Starting a couple of months ago Michael and Chad both got sick and it settled immediately into their lungs. Our Physician’s Assistant prescribed them antibiotics and steroids. This seemed to help but then Michael seemed to go downhill. He was more lethargic than usual. I took him to the ER where they gave him an IV of fluids and tested him for Covid. It came back positive so it was assumed that both he and Chad had Covid. With the treatment of IV solutions for hydration and the antibiotics and steroids, after a week they were doing better.
A week later they both started getting sick again. This went on with recovery and sickness a couple more times. Each time they were given steroids and/or antibiotics which seemed to work for a short time but pretty soon they were sick again.
A little over a week ago they saw our regular doctor, Jarrod. He was very patient and explained a lot to us. He said that, of course, repeating antibiotics wasn’t healthy for their system. He always puts them on Nystatin after antibiotics which helps the system rebound from the antibiotics but it is still preferable to not need to be treated with antibiotics if it can be helped.
My take-away from our visit with Jarrod was that our bodies work a lot like a machine. For example, the lungs are like bellows that fuel a fire. Deep inhalation and exhalation helps the bellows work more efficiently. It also fuels a hotter fire which feeds our bodies. With our lungs, this deep breathing also helps to clear out anything that might be settling in the lungs that could grow bacteria and possibly develop into pneumonia. This deep breathing is very difficult for my Myotonic Dystrophy – DM, so we’ve had to figure out ways to help them deep breathe.
I realized that my family needs to move their bodies more, inside and out. They need to use inspiration spirometers to help them breathe deep into their lungs, some of them also use albuterol inhalers. They also need some form of exercise which forces the entire body to work harder. As is well known, DM individuals tend to be lethargic and they have a hard time initiating activity. I realized that it was my responsibility to get my family to be more active and do deep breathing. Now I consider myself the manager of the Woodbury business (a business of helping our family thrive).
Kent has been fairly easy to motivate though I do have to remind him often, and sometimes coax, or it doesn’t happen. Lately we have been going to the gym and walking on the treadmill in their room with a large movie screen. It’s amazing how quickly the 20 minutes goes by when we are in front of a classic movie.

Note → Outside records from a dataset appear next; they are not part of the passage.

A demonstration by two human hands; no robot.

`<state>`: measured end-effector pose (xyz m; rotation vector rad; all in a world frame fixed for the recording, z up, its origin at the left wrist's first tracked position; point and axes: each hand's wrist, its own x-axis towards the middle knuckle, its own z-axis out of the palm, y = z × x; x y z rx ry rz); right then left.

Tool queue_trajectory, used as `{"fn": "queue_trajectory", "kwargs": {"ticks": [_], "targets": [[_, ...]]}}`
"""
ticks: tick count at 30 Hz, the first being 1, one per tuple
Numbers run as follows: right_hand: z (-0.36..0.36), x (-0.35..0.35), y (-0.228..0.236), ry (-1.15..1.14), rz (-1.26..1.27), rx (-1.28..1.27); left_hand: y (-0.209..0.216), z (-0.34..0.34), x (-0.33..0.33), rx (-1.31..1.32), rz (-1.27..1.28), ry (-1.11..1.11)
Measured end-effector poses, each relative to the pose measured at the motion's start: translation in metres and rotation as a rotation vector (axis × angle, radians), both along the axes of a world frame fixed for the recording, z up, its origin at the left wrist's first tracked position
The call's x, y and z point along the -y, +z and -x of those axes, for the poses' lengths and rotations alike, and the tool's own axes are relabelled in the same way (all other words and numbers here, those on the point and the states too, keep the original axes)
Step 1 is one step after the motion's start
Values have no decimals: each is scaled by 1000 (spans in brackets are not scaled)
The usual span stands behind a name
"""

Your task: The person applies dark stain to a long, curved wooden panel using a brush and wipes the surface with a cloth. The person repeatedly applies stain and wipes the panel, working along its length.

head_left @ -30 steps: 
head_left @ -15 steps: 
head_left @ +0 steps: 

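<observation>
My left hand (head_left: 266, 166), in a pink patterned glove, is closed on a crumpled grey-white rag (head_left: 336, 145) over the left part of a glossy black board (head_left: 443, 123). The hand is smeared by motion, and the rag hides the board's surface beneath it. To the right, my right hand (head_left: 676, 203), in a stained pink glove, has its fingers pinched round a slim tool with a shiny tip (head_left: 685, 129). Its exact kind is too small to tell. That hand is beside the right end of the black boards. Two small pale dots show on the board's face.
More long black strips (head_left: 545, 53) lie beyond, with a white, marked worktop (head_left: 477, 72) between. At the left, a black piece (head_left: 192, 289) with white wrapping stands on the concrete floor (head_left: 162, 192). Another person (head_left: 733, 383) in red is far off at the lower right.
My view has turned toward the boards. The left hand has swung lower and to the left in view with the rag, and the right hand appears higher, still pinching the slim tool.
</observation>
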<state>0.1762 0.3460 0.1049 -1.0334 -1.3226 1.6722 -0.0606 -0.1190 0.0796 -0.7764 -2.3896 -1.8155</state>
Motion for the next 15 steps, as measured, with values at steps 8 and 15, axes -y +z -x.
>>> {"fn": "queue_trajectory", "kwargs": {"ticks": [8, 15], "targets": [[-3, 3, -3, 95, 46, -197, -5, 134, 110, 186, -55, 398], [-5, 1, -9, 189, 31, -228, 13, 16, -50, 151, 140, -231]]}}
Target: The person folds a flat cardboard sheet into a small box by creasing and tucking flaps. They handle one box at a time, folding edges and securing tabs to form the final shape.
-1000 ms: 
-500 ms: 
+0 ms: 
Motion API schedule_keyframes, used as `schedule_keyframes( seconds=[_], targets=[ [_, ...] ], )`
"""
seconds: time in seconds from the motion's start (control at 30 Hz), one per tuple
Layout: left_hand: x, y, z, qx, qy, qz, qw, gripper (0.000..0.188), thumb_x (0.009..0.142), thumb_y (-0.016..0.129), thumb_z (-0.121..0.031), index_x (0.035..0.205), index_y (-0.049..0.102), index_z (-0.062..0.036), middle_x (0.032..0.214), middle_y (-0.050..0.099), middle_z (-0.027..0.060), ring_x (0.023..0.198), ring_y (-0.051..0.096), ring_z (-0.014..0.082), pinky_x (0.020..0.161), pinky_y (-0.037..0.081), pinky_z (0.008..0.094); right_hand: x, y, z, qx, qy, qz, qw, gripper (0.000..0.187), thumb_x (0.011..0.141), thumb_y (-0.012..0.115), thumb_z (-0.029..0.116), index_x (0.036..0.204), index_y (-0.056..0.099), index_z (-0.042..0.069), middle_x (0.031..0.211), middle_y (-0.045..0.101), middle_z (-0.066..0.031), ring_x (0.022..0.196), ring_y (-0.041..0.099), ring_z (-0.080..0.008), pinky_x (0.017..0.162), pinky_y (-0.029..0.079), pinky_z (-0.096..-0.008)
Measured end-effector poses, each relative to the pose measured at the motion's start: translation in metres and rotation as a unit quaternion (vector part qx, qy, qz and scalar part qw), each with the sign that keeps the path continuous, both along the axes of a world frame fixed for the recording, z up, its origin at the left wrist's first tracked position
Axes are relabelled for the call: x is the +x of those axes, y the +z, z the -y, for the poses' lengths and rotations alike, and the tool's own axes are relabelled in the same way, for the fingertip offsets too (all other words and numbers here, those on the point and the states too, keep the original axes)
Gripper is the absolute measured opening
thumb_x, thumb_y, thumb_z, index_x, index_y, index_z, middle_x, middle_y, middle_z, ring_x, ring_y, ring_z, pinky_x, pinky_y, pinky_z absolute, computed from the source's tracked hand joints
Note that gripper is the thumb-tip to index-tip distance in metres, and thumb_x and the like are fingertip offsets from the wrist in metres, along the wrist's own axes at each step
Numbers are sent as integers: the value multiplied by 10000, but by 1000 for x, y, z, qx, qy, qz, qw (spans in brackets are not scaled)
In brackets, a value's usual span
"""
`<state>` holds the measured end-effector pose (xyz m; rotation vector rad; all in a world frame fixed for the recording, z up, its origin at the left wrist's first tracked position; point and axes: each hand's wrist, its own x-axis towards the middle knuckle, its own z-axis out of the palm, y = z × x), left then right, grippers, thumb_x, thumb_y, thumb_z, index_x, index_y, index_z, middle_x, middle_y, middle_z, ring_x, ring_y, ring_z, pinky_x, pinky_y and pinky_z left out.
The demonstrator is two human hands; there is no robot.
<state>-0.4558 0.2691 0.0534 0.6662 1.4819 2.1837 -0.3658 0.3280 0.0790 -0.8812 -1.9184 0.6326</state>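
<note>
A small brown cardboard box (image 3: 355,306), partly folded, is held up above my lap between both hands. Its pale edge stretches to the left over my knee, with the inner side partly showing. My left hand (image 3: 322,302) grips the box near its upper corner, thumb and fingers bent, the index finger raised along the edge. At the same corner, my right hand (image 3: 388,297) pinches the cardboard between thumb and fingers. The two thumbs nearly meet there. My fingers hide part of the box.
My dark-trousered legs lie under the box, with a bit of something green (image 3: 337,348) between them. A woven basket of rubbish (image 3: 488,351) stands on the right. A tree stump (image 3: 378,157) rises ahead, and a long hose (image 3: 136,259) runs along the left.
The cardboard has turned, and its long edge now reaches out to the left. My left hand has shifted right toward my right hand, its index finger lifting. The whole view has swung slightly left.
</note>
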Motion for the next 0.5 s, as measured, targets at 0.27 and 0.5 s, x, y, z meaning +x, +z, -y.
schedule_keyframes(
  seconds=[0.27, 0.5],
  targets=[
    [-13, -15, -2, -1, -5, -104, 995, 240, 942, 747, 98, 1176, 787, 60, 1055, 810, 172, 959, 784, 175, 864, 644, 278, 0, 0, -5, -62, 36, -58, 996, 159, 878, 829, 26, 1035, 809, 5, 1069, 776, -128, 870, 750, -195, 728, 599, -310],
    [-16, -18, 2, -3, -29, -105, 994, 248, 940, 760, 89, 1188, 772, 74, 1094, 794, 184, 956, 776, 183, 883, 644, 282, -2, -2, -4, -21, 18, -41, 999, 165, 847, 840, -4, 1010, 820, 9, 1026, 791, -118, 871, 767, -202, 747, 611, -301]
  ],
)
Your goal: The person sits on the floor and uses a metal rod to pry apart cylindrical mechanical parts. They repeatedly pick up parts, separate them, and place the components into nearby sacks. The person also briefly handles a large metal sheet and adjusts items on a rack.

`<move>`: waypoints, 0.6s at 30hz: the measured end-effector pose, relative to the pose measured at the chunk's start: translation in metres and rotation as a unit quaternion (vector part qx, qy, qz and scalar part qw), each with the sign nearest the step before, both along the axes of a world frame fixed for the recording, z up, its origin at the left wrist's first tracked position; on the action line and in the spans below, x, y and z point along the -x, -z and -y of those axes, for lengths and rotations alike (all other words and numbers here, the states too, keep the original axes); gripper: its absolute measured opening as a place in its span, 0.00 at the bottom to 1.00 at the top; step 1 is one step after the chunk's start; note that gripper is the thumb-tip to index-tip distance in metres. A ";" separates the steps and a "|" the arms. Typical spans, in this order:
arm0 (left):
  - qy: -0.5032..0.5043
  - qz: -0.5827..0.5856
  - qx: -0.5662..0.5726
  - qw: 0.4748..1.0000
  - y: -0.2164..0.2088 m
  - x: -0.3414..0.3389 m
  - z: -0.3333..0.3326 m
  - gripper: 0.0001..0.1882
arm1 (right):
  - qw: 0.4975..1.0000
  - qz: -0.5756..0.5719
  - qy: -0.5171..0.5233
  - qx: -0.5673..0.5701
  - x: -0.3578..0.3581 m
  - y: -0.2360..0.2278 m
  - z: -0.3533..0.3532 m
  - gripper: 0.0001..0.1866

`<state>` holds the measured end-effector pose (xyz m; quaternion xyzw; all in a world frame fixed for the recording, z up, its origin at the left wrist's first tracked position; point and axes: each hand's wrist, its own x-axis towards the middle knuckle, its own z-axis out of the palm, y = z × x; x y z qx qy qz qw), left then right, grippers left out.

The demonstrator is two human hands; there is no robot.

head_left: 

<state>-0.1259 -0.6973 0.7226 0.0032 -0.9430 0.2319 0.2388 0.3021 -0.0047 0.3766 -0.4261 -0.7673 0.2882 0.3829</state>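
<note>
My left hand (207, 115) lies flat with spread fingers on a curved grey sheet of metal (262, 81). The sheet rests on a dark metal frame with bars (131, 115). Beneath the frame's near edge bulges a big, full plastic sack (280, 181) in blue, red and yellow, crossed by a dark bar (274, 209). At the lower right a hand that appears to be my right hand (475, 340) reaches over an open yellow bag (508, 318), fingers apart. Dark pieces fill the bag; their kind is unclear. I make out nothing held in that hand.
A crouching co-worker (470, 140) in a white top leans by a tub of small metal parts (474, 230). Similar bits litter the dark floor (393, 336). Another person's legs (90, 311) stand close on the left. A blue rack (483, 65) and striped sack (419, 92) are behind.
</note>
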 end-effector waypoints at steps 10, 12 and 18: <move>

I took Michael and Chad with me to the gym the first couple of times. Chad moaned and complained. He said that I didn’t give him enough warning. He also wanted to negotiate the terms so that he exercised Monday, Wednesday, and Friday. I told him that the guidelines are to exercise most days of the week. That means that 4 days a week is the minimum. I continued to encourage him and told him that in no uncertain terms that he was going to go with me to exercise and he had to go when it was convenient for me. After several times of taking him to the gym he started to realize that if he goes for a walk in his neighborhood or if he drives over to my house and rides my stationary bike before I take him to the gym then he doesn’t have to go with me. Chad and Michael started doing these forms of exercise so that they didn’t have to go with me. I love that they found ways to not have to do it the way that I was demanding. That has worked for a couple of weeks. I think that they are starting to miss days now and I need to get back on them again.
With walking regularly, Michael, Chad and Kent all got very sore muscles. Not just a good sore that you notice and remember that you exercised. But so sore that they were moving with great pain and effort. We initially started walking for 20 minutes and I didn’t think to tell them to start slowly. The pain that they developed from walking with me almost put a halt to it. We had to take a step back and sometimes only walk for 5 minutes, sometimes they needed NSAIDs-pain pills. We had to get better shoes for Chad. We got through it but with a lot of encouragement on my part and also with reducing the expectations for a week or two. I have to give it to them, with my encouragement they never stopped and now their muscles aren’t sore anymore.
Jarrod also had us make a very dilute solution of mostly water with minimal amounts of colloidal silver, salt, and hydrogen peroxide. We put it in a spray bottle with a fine mist. Because of the poor movement in Michael and Chad’s body and mouth, they always have a build-up of mucous in the back of their throat which is a perfect breeding ground for bacteria. Morning and night (more often if they’re starting to feel sick) they spray this solution in the back of their throat, try to move the liquid around in their mouth, and spit out what they can.
There are also multiple other preventative things that we do like Vit. C, Vit. D, consuming large amounts of protein, getting current with our pneumonia vaccines, etc. It seems that we may be turning the corner so that they don’t keep repeatedly getting congestion in their lungs that needs to be treated with antibiotics and steroids.
It’s obvious that we need to move our bodies to stay healthy. But carrying through with that, especially for someone with DM, is very difficult. I’m sure that I will always need to be the coach and manager of my family in order to make sure that they continue these habits.
Both Michael and Chad already have stretches that they need to do. Michael’s is for his gastro-intestinal system. Chad’s is for his plantar fasciitis. Because they have been doing these for such a long period of time and because they suffer if they don’t do them, they have become healthy habits.